# WORK REQUIRED:
The listing below needs to be copied in full, exactly.

Start of DATA BLOCK

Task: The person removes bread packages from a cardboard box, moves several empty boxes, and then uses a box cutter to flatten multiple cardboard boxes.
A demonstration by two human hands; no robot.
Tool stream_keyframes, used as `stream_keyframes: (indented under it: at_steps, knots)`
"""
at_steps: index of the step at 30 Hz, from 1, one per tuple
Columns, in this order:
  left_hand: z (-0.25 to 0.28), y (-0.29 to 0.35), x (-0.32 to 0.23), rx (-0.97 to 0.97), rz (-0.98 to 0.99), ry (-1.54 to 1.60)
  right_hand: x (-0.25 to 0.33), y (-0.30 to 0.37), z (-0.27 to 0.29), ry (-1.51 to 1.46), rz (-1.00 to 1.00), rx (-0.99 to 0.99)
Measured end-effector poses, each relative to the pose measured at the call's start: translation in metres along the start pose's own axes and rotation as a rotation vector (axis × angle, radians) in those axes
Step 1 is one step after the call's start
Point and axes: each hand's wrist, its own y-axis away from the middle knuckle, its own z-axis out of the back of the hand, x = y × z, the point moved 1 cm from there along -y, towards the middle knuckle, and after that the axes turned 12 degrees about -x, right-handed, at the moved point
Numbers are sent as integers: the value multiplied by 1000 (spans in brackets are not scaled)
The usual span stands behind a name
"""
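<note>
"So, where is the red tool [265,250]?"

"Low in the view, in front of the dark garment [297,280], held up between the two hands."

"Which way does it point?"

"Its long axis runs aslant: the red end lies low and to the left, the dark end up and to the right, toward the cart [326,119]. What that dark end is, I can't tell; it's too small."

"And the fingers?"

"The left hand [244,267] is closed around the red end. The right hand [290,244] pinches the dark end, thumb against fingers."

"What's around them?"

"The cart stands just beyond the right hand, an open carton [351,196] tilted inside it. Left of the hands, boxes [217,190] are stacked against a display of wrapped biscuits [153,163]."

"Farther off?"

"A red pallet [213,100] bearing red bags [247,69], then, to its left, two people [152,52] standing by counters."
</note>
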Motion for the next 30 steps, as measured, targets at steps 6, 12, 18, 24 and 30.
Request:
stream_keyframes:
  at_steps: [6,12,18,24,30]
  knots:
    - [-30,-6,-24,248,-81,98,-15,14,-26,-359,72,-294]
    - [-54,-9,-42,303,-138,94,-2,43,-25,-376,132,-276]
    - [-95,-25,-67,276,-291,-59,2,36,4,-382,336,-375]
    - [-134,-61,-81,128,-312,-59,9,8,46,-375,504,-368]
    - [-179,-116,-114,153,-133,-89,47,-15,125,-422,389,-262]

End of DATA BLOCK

# RESPONSE TO THIS TASK:
Task: The person removes bread packages from a cardboard box, moves several empty boxes, and then uses a box cutter to flatten multiple cardboard boxes.
A demonstration by two human hands; no robot.
Tool stream_keyframes, used as `stream_keyframes: (indented under it: at_steps, knots)`
"""
at_steps: index of the step at 30 Hz, from 1, one per tuple
Columns, in this order:
  left_hand: z (-0.25 to 0.28), y (-0.29 to 0.35), x (-0.32 to 0.23), rx (-0.97 to 0.97), rz (-0.98 to 0.99), ry (-1.54 to 1.60)
  right_hand: x (-0.25 to 0.33), y (-0.30 to 0.37), z (-0.27 to 0.29), ry (-1.51 to 1.46), rz (-1.00 to 1.00), rx (-0.99 to 0.99)
Measured end-effector poses, each relative to the pose measured at the call's start: translation in metres along the start pose's own axes and rotation as a rotation vector (axis × angle, radians) in those axes
Step 1 is one step after the call's start
Point and axes: each hand's wrist, its own y-axis away from the middle knuckle, its own z-axis out of the back of the hand, x = y × z, the point moved 1 cm from there along -y, towards the middle knuckle, and after that the axes turned 12 degrees about -x, right-handed, at the moved point
Numbers are sent as integers: the value multiplied by 1000 (spans in brackets are not scaled)
The usual span stands behind a name
"""
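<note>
"So, where is the red tool [265,250]?"

"Low in the view, in front of the dark garment [297,280], held up between the two hands."

"Which way does it point?"

"Its long axis runs aslant: the red end lies low and to the left, the dark end up and to the right, toward the cart [326,119]. What that dark end is, I can't tell; it's too small."

"And the fingers?"

"The left hand [244,267] is closed around the red end. The right hand [290,244] pinches the dark end, thumb against fingers."

"What's around them?"

"The cart stands just beyond the right hand, an open carton [351,196] tilted inside it. Left of the hands, boxes [217,190] are stacked against a display of wrapped biscuits [153,163]."

"Farther off?"

"A red pallet [213,100] bearing red bags [247,69], then, to its left, two people [152,52] standing by counters."
</note>
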Motion for the next 30 steps, as measured, targets at steps 6, 12, 18, 24 and 30.
Request:
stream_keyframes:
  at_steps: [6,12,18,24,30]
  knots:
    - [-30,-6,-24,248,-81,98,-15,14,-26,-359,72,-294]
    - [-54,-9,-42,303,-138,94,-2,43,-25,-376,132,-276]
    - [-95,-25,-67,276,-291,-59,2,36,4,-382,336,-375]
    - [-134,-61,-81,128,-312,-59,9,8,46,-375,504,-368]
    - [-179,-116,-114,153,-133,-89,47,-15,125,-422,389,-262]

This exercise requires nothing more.